DESCRIPTION OF THE TASK: The entries are to be repeated exactly, with all pictures omitted.

PROVIDED DATA:
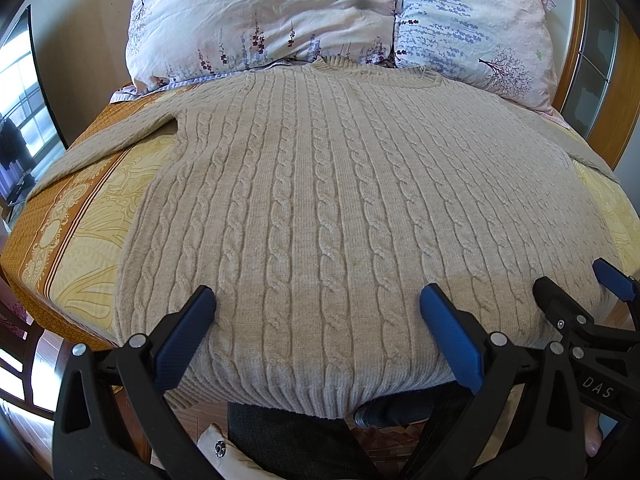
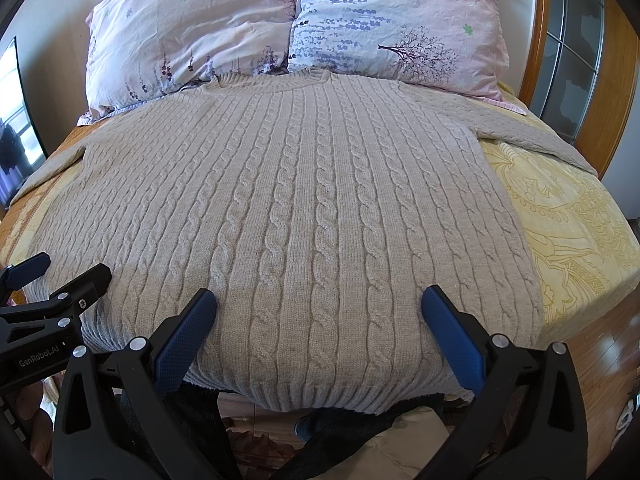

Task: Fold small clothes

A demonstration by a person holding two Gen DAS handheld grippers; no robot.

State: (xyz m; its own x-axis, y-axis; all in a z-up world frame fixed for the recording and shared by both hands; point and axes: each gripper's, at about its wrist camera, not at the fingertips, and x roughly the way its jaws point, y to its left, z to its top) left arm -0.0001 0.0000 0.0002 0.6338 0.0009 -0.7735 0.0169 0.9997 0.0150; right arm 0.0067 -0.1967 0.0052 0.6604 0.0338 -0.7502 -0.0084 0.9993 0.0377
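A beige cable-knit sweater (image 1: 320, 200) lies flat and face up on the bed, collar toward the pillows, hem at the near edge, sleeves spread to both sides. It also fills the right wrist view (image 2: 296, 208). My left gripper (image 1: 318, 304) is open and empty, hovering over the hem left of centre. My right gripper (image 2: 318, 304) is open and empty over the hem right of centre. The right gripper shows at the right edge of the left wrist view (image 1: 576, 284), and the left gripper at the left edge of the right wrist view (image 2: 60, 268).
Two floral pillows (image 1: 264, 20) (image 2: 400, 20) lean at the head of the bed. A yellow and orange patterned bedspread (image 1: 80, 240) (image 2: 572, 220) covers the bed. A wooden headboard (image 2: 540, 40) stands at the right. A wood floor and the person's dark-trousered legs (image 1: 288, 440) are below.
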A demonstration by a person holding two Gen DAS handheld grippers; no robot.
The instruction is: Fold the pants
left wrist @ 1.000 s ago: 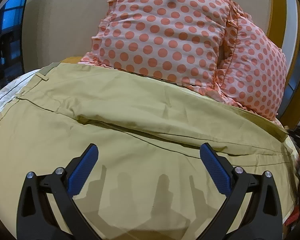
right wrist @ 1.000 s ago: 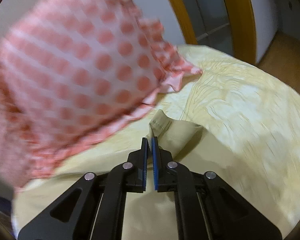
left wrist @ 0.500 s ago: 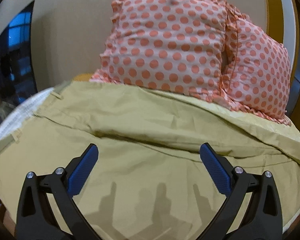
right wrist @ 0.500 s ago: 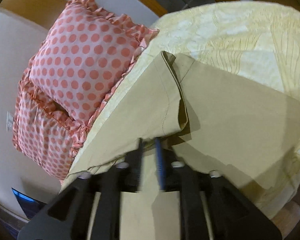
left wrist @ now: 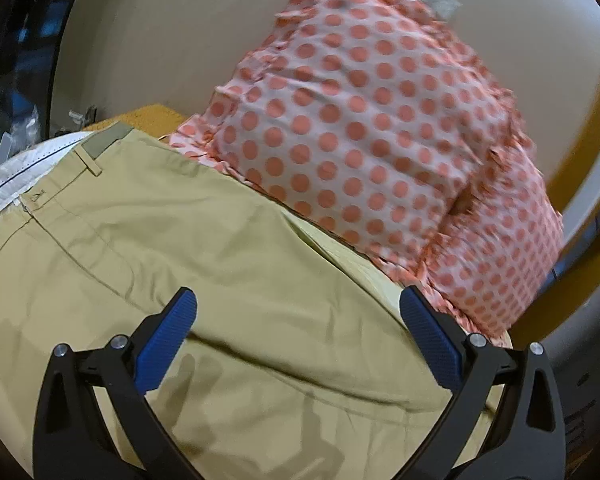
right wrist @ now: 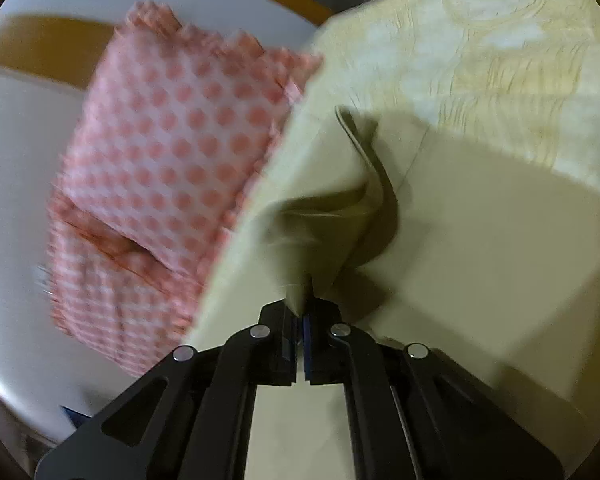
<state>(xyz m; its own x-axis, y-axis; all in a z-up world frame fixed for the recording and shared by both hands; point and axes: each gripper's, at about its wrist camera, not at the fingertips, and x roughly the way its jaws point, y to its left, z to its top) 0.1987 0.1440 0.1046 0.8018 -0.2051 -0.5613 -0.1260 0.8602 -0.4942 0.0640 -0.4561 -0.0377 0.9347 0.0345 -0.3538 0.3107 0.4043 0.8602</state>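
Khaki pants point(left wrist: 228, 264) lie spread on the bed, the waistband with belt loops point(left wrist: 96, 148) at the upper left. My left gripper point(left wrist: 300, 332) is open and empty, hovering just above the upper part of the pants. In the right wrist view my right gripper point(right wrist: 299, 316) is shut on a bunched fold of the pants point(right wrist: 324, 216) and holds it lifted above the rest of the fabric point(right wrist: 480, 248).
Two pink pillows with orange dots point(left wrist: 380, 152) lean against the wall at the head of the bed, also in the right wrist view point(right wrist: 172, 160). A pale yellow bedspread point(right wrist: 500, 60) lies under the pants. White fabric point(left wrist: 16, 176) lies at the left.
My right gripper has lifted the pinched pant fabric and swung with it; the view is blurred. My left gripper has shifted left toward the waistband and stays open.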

WRITTEN ANSWER:
Task: Fold small clothes

A demonstration by a person holding two Gen DAS handheld grippers; no robot.

State: (xyz m; its own x-axis, y-axis; all in a z-up world frame fixed for the recording and shared by both hands; point and axes: each gripper's, at about its wrist camera, not at the fingertips, and x roughly the way its jaws point, y to its left, z to its top) left arm -0.0001 0.0000 0.0002 0.6338 0.0009 -0.7735 0.0169 0.9997 0.0150; right arm 0.0067 -0.1967 0.0052 0.6604 0.0338 -0.7502 -0.0084 0.9993 0.0377
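A beige cable-knit sweater (image 1: 320, 200) lies flat and face up on the bed, collar toward the pillows, hem at the near edge, sleeves spread to both sides. It also fills the right wrist view (image 2: 296, 208). My left gripper (image 1: 318, 304) is open and empty, hovering over the hem left of centre. My right gripper (image 2: 318, 304) is open and empty over the hem right of centre. The right gripper shows at the right edge of the left wrist view (image 1: 576, 284), and the left gripper at the left edge of the right wrist view (image 2: 60, 268).
Two floral pillows (image 1: 264, 20) (image 2: 400, 20) lean at the head of the bed. A yellow and orange patterned bedspread (image 1: 80, 240) (image 2: 572, 220) covers the bed. A wooden headboard (image 2: 540, 40) stands at the right. A wood floor and the person's dark-trousered legs (image 1: 288, 440) are below.
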A demonstration by a person holding two Gen DAS handheld grippers; no robot.
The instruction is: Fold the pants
left wrist @ 1.000 s ago: 
right wrist @ 1.000 s ago: 
left wrist @ 0.500 s ago: 
right wrist @ 0.500 s ago: 
left wrist @ now: 
right wrist @ now: 
<state>(xyz m; its own x-axis, y-axis; all in a z-up world frame fixed for the recording and shared by both hands; point and axes: each gripper's, at about its wrist camera, not at the fingertips, and x roughly the way its jaws point, y to its left, z to its top) 0.1987 0.1440 0.1046 0.8018 -0.2051 -0.5613 -0.1260 0.8602 -0.4942 0.0640 -0.4561 -0.0377 0.9347 0.0345 -0.3538 0.3107 0.4043 0.8602</state>
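Khaki pants point(left wrist: 228, 264) lie spread on the bed, the waistband with belt loops point(left wrist: 96, 148) at the upper left. My left gripper point(left wrist: 300, 332) is open and empty, hovering just above the upper part of the pants. In the right wrist view my right gripper point(right wrist: 299, 316) is shut on a bunched fold of the pants point(right wrist: 324, 216) and holds it lifted above the rest of the fabric point(right wrist: 480, 248).
Two pink pillows with orange dots point(left wrist: 380, 152) lean against the wall at the head of the bed, also in the right wrist view point(right wrist: 172, 160). A pale yellow bedspread point(right wrist: 500, 60) lies under the pants. White fabric point(left wrist: 16, 176) lies at the left.
My right gripper has lifted the pinched pant fabric and swung with it; the view is blurred. My left gripper has shifted left toward the waistband and stays open.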

What was produced is the complete output.